In 2014 I’d like to reclaim photography. It use to be such an important part of my life. I took classes through out Jr. High, High School, and College. When I finally felt like like I was not only one with my camera but agile, quick, and flexible. I could really project my thoughts out into the image I was creating. But, this fancy new toy appeared, the DSLR! I felt like I needed to get with the times and move to a DSLR. What I didn’t anticipate is how difficult the learning curve would be for me. The camera functions were in different places. I now felt clumsy, slow, and incompetent. I’ll admit it I got frustrated and I gave up. With feeling like I was starting over I grew to miss what I had and hated what was new.

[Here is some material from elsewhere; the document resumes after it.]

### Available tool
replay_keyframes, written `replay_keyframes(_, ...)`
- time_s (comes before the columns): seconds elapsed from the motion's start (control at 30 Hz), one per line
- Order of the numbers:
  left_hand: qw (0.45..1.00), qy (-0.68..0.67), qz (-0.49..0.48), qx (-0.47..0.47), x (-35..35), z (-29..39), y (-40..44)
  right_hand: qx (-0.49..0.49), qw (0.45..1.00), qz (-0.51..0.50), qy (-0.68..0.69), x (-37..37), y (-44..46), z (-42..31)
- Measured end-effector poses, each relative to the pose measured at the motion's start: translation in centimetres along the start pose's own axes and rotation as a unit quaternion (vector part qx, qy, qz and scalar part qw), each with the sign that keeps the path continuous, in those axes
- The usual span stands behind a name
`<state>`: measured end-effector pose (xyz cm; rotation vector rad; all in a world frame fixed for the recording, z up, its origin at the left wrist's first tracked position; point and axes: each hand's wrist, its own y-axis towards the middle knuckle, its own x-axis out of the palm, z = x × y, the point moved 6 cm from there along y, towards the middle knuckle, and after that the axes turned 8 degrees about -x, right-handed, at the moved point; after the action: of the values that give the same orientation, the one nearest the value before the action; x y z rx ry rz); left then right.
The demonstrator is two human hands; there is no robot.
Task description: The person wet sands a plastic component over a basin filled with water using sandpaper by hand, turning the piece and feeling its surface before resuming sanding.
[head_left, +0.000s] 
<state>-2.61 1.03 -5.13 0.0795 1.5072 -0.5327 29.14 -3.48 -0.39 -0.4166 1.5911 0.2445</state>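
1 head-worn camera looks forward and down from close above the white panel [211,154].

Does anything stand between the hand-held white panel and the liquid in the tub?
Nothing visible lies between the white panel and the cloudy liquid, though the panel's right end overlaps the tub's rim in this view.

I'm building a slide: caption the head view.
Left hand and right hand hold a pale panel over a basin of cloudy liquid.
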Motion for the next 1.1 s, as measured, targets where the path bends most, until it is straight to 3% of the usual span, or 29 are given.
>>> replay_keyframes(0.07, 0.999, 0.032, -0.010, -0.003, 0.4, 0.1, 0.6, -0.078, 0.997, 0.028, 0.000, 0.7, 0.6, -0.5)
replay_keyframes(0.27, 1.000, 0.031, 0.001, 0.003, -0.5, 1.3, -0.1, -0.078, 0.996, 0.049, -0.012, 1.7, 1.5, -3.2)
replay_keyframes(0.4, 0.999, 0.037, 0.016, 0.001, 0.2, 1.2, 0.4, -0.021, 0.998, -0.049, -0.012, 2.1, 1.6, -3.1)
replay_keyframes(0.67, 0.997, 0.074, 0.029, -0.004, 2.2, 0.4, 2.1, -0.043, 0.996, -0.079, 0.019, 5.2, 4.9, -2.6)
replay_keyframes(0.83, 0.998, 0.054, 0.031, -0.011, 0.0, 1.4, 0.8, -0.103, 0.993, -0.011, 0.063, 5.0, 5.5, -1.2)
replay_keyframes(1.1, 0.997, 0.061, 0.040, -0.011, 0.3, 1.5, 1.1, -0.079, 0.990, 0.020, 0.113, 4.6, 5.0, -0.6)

But, I’ve decided just to deal with the learning curve and move forward. Go back to doing what I love so much. I’m going to take a different approach with it. And I know so many are going to think this is awful for me, but I don’t care. What kept me going before was my passion and drive. Right now I have neither. I just have an emptiness I want to fill and i’m a little bit weary about getting frustrated again. To remove this frustration, I was thinking that I should just go take some photographs. Use Auto Mode until I start to feel the need to have more control over my images. When that desire turns into my drive, the frustration will go away. I just need to desire it more, turn it into a passion like it use to be.
When I was younger I use to go on Photography Adventures with my friends. Most of them were photography students from school. The adventures were our way of working on our assignments. It made the assignments a lot more fun. Sometimes we would visit a few areas in one night. I’m alone now, so I don’t have to visit a few places in an evening. Or if I want to, I can go to several places.
I have to give myself at least one day out of the month to go photograph. I’m actually really excited about it too!!